At the outset of Greene's advance near the Dunker Church, the Confederates had not yet established a firm defensive line. The nearest Southern units belonged to Brig. Gen. John G. Walker’s division, but their skirmishers, mainly from Col. Van. H. Manning's brigade, were quickly repelled by the 28th Pennsylvania and 13th New Jersey. Meanwhile, scouts from Brig. Gen. Robert Ransom's North Carolina Brigade, positioned behind the West Woods, spotted the two artillery pieces. In response, Ransom ordered the 49th North Carolina to move through the ravine previously used by Barksdale's brigade, intending to approach the guns from the rear and strike the Union flank. This maneuver brought the regiment directly onto the vulnerable right of Carman’s 13th New Jersey and the adjacent Purnell Legion.
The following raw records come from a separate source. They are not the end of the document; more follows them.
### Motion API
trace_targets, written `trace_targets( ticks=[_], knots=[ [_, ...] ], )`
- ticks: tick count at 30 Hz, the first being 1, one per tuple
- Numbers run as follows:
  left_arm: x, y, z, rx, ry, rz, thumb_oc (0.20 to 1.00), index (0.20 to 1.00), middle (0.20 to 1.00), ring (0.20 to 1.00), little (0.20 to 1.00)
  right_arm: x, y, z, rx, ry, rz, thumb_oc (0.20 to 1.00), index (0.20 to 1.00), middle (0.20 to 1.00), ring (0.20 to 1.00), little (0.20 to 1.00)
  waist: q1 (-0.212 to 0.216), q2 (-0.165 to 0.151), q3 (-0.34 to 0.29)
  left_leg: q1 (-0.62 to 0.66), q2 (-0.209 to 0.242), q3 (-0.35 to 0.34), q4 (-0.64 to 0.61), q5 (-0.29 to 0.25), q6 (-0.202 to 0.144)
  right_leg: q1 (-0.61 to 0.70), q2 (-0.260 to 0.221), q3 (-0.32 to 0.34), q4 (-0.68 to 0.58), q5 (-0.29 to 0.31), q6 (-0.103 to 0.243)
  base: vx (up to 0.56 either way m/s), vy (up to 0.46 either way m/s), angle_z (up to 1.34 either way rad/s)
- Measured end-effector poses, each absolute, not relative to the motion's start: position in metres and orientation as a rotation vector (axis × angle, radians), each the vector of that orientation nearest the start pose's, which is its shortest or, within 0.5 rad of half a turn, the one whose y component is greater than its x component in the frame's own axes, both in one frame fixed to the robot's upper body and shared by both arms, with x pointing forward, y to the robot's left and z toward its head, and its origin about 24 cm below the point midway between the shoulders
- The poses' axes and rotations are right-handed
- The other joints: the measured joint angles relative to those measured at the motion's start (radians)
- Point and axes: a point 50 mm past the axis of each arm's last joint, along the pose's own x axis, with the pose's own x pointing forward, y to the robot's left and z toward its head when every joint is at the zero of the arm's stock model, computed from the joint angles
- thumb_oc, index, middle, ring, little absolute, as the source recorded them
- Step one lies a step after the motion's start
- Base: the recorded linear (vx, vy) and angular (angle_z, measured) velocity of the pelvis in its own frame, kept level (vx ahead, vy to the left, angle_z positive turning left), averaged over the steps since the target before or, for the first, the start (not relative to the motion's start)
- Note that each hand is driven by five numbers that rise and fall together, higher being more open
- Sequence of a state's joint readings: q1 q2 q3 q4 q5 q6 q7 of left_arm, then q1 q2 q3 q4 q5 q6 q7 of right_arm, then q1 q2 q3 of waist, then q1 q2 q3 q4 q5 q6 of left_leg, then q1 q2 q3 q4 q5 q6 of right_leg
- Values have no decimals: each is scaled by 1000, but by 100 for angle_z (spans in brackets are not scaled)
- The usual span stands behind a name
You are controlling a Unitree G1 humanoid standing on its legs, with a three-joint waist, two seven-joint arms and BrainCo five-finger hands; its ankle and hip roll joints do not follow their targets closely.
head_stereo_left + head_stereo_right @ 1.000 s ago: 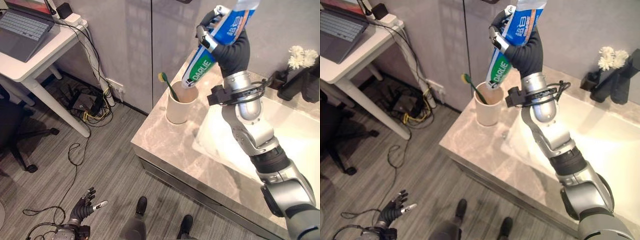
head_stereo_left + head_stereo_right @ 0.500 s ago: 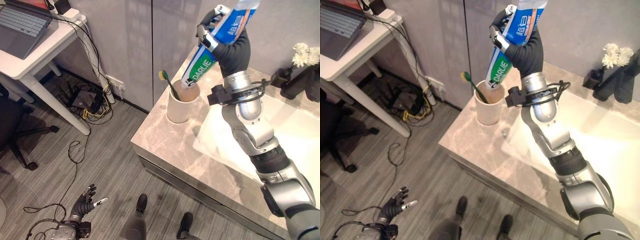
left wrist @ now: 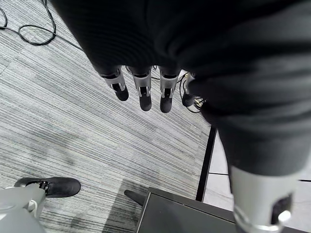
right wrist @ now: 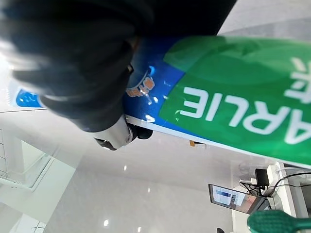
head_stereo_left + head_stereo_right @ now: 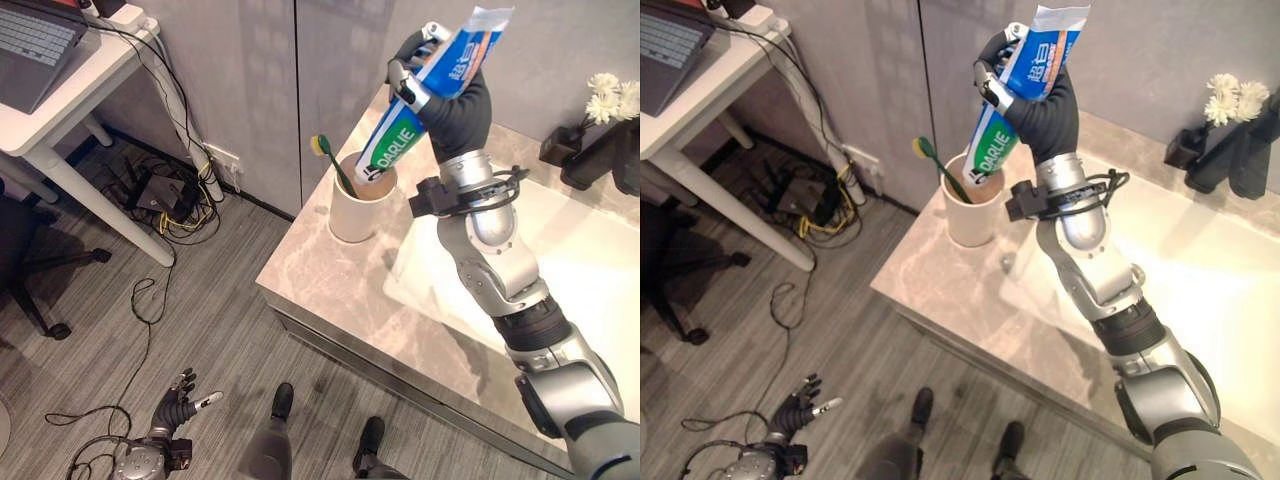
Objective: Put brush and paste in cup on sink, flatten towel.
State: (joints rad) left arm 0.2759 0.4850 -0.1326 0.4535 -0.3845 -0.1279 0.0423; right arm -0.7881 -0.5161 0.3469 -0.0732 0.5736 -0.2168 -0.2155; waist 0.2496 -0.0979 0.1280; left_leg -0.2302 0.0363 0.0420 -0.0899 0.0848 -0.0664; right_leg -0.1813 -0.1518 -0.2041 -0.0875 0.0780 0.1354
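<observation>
Right hand (image 5: 452, 95) clenched around printed green-and-blue toothpaste tube (image 5: 420, 100), lower end inside cream cup (image 5: 360, 205) beside green toothbrush (image 5: 333, 165), left hand (image 5: 176, 412) relaxed above floor (image 5: 200, 330)

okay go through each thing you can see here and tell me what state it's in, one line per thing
Toothpaste tube: held tilted in the right hand, lower end dipping into the cup.
Toothbrush: standing in the cup, leaning, green head up.
Cup: upright on the sink counter.
Right hand: shut on the toothpaste tube.
Left hand: open, low over the floor, holding nothing.
Laptop: open on the white desk.
</observation>
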Motion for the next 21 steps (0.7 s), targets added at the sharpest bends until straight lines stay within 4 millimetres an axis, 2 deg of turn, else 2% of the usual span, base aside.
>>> trace_targets(
  ticks=[8, 9, 10, 11, 21],
  knots=[
    [139, 274, -73, 144, 605, 173, 1000, 1000, 1000, 1000, 1000, 305, -107, 277, 79, -823, 384, 200, 200, 200, 200, 200, 0, -5, 3, 5, 0, 0, 0, 0, 0, 4, 0, 0, 0, 0, 0, 0, 0, 0],
    [139, 275, -73, 145, 605, 177, 1000, 1000, 1000, 1000, 1000, 305, -107, 277, 79, -823, 385, 489, 489, 489, 489, 489, 0, -8, 4, 5, 0, 1, 0, 0, 0, 5, 0, 0, 0, 0, 0, 0, 0, 0],
    [139, 275, -73, 146, 605, 177, 1000, 1000, 1000, 1000, 1000, 305, -107, 277, 79, -823, 385, 586, 586, 586, 586, 586, 0, -10, 5, 5, 0, 1, 0, 0, 0, 5, 0, 1, 0, 0, 0, 0, 0, 0],
    [139, 275, -73, 146, 605, 178, 1000, 1000, 1000, 1000, 1000, 305, -107, 277, 79, -823, 385, 1000, 1000, 1000, 1000, 1000, 0, -15, 8, 7, 1, 2, 0, 0, 0, 5, 0, 2, 0, 1, 0, 0, 0, 0],
    [140, 275, -73, 146, 604, 180, 1000, 1000, 1000, 1000, 1000, 305, -107, 277, 71, -827, 382, 1000, 1000, 1000, 1000, 1000, -1, -22, 10, 22, 2, 8, 0, 0, 0, 18, 1, 7, 0, 1, -1, -1, -1, -1]
  ],
)
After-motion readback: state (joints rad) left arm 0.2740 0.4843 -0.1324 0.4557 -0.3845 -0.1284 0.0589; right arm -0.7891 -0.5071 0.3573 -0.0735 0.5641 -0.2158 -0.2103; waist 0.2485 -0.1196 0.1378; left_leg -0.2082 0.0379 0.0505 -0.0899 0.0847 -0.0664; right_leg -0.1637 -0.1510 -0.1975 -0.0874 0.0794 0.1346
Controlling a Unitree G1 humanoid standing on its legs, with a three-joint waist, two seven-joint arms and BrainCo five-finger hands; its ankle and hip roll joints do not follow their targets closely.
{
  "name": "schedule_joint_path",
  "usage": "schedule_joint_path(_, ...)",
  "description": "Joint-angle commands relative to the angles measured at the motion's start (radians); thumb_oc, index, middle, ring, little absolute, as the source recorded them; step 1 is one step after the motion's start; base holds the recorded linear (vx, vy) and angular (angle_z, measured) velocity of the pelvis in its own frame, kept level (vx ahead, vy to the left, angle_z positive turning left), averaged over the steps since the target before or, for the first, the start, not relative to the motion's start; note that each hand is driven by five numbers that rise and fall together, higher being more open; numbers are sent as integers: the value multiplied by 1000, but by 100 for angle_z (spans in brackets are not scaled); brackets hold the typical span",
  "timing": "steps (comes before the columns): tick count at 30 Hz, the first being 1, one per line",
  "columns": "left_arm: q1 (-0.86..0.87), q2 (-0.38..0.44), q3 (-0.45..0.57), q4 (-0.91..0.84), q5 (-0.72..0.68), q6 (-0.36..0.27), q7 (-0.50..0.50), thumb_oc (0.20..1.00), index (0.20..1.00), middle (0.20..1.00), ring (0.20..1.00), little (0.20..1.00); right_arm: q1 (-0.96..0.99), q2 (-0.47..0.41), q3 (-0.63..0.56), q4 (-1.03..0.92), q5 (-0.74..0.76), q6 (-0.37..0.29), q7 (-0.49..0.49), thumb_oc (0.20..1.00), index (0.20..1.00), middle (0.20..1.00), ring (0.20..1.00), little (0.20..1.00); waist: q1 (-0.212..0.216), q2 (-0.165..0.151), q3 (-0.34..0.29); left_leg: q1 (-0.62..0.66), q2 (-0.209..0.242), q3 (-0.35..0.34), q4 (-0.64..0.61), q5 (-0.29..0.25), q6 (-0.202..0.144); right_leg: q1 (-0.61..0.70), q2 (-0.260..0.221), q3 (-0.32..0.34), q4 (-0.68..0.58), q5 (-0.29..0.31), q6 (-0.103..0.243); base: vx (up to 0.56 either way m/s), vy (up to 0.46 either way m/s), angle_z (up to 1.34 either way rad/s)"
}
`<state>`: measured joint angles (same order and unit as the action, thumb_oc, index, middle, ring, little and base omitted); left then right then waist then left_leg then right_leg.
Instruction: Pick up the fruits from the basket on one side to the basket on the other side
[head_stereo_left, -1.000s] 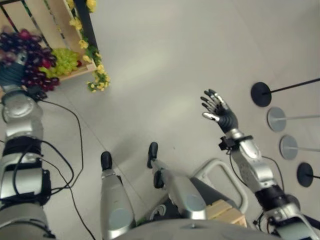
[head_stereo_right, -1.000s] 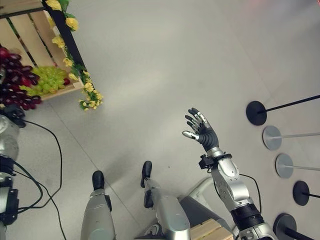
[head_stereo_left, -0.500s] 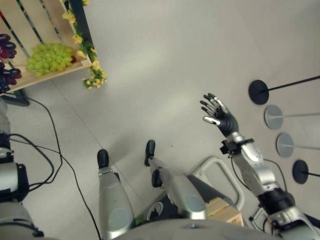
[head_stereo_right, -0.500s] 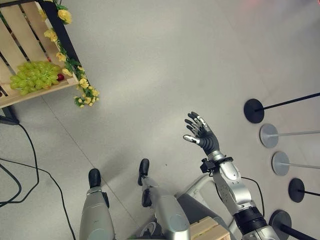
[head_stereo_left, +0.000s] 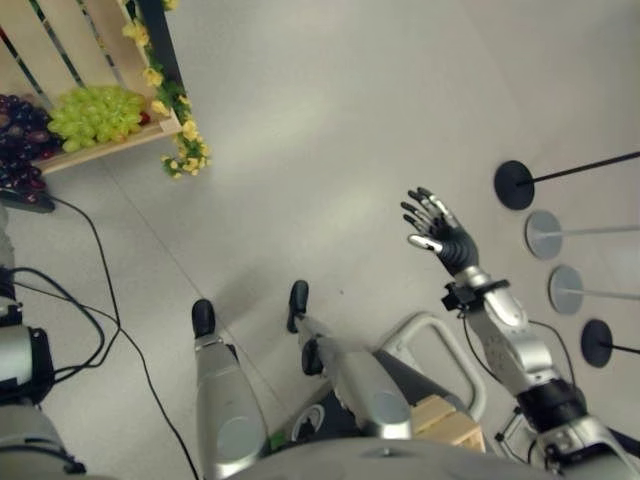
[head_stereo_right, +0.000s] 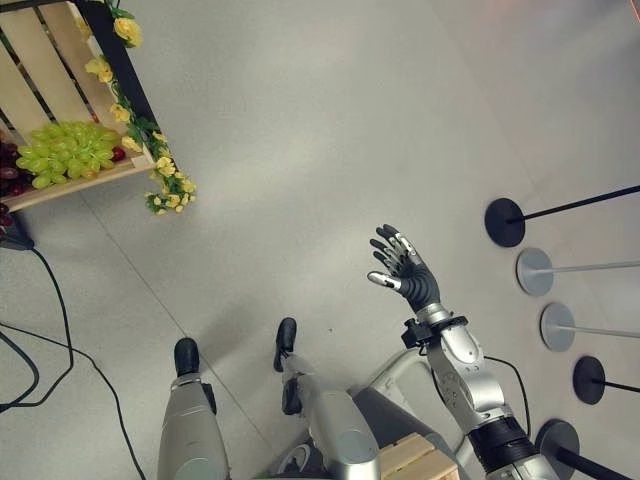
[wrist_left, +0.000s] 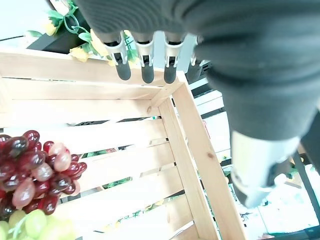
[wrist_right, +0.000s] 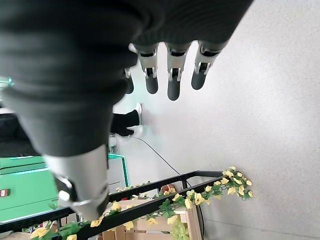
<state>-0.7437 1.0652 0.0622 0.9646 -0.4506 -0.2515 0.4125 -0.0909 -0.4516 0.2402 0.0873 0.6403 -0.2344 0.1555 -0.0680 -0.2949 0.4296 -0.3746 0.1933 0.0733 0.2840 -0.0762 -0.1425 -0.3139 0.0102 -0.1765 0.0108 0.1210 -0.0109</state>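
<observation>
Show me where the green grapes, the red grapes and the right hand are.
green grapes (head_stereo_right: 65, 152): right eye view, middle of the bunch.
red grapes (wrist_left: 35, 170): left wrist view, middle of the cluster.
right hand (head_stereo_left: 440, 235): left eye view, on the palm.

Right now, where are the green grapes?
Upper left of the eye views: green grapes in the wooden crate, beside the purple grapes, near the flowered corner.

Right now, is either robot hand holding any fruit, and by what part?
Nothing is held. The left robot hand hangs open over the wooden crate, clear of the red grapes. The right robot hand is open above bare floor.
</observation>
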Motion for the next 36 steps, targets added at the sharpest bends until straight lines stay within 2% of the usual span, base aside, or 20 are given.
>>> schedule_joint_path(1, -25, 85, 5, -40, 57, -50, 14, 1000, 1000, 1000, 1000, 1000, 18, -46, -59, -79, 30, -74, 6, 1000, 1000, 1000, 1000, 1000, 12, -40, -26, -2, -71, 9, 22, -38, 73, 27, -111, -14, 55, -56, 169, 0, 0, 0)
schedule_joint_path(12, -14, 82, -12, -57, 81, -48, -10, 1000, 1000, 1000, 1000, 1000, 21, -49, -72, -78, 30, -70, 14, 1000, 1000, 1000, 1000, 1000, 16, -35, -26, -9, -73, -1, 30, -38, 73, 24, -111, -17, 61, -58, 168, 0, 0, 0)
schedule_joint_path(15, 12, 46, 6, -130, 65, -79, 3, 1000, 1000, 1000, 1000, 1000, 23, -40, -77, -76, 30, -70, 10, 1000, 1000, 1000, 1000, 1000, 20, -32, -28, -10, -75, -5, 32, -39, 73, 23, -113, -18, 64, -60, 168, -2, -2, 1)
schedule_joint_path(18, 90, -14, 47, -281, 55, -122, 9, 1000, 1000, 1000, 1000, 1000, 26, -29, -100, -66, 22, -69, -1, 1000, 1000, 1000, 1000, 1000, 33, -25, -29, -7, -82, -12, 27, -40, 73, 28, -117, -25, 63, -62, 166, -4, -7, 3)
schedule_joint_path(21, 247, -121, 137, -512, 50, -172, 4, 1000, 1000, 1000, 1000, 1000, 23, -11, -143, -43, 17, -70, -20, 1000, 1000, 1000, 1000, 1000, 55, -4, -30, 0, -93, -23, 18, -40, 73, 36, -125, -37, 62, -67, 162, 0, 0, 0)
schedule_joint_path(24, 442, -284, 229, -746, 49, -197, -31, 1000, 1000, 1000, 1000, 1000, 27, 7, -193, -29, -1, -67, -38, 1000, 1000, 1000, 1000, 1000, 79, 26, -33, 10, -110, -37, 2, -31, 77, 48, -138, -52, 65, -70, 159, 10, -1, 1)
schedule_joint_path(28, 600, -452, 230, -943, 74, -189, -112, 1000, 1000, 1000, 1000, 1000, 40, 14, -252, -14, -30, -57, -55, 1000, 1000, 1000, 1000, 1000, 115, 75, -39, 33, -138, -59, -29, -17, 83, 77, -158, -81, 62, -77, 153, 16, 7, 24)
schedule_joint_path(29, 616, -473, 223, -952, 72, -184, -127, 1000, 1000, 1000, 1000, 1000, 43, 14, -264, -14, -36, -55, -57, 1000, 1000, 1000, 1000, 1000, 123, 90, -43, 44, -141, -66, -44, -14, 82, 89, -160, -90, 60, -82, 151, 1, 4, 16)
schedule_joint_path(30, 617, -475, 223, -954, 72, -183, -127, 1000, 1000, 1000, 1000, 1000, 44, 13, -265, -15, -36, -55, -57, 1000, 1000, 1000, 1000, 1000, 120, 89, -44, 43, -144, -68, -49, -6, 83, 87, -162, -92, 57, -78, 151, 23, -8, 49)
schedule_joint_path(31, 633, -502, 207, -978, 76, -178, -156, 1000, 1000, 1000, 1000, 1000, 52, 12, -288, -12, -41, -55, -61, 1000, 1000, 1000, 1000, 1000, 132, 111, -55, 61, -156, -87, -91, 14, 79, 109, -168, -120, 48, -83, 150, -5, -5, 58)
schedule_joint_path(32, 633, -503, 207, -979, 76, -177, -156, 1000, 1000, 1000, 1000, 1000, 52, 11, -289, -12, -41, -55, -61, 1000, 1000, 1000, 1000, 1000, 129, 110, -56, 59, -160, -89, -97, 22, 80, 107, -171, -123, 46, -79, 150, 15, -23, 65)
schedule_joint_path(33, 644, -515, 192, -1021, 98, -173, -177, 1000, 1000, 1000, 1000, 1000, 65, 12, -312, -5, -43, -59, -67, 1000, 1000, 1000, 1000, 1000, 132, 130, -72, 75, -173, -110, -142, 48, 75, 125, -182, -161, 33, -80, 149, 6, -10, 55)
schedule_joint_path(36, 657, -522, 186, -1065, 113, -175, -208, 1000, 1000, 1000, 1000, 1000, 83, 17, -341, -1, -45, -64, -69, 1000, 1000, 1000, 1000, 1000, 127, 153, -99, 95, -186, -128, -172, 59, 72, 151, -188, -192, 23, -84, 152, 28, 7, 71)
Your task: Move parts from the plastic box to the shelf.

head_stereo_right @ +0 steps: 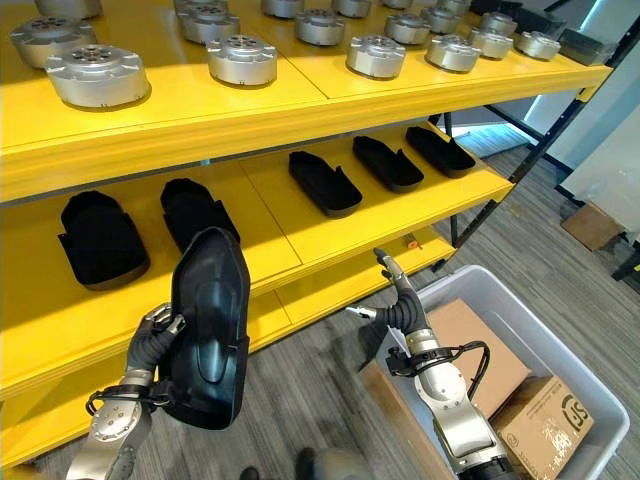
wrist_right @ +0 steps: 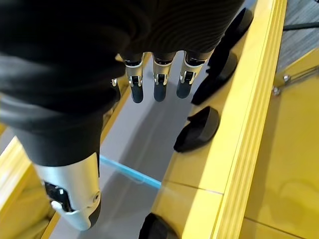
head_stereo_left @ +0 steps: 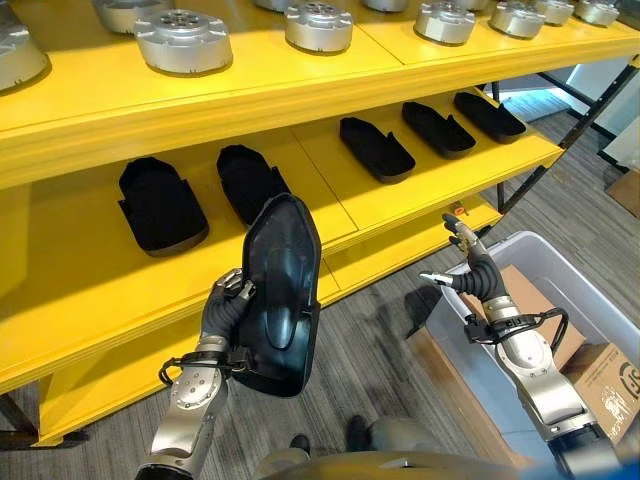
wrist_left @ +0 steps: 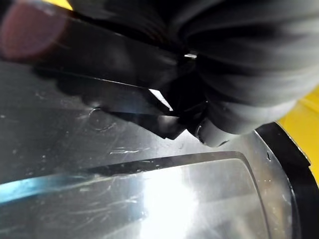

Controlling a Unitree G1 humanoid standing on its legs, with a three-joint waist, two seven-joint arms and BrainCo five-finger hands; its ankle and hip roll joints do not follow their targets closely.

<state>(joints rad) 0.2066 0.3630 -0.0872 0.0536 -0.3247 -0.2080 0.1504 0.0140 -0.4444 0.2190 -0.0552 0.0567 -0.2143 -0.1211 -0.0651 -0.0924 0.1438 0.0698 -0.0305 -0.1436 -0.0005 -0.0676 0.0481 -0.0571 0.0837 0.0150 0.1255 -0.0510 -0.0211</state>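
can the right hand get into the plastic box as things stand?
Probably yes. The right hand hangs open and holds nothing, just above the near rim of the plastic box, whose top is open. Nothing lies between them; cardboard boxes fill much of the inside.

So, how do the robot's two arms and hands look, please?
Both arms are silver-grey metal tubes with a black cable looped near each wrist. The left hand and right hand each wear a dark ribbed cover over the wrist and back. The fingers are silver with dark tips.
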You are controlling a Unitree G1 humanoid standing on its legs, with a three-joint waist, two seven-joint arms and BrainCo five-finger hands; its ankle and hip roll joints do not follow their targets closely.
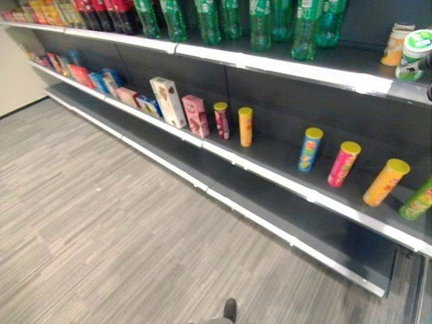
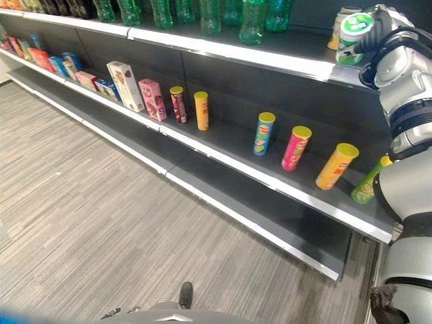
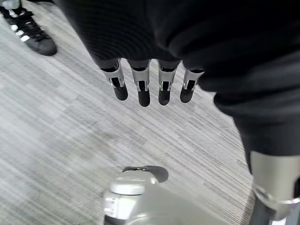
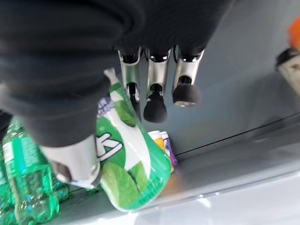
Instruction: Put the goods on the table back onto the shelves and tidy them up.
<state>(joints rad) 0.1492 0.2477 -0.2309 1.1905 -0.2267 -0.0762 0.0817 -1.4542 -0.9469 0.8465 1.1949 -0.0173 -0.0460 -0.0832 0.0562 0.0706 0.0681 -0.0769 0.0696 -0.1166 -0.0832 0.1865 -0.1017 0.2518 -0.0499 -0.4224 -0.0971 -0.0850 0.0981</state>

Recognizing the threat, Carman turned part of his regiment toward the ravine and dispatched adjutant Charles Hopkins to investigate the commotion. Hopkins later recalled seeing the glint of rifles and, following Greene’s caution not to fire toward friendly troops, rushed forward to confirm their identity. Near the base of the ravine, he shouted, "They are rebs", just as enemy volleys opened fire. Greene’s right flank collapsed rapidly under the assault, and Carman ordered a retreat to avoid annihilation. The Purnell Legion likewise withdrew toward the Mumma farm. With the right flank broken, the remainder of Greene's line near the church gave way. The 28th Pennsylvania, under pressure from multiple Confederate regiments, faltered as its commander, Tyndale, was seriously wounded while trying to rally his men. Though Manning was also wounded, two of his regiments, the 27th North Carolina and 3rd Arkansas, pressed forward and overran the 3rd Maryland, 111th Pennsylvania, and the detached battery. According to a Confederate observer, the assault killed all the artillery horses and many crewmen before the guns could be fired. The survivors fled toward the Mumma farm, abandoning one cannon in their haste. With Union forces in retreat, the Confederates secured control of the Dunker Church for the remainder of the battle.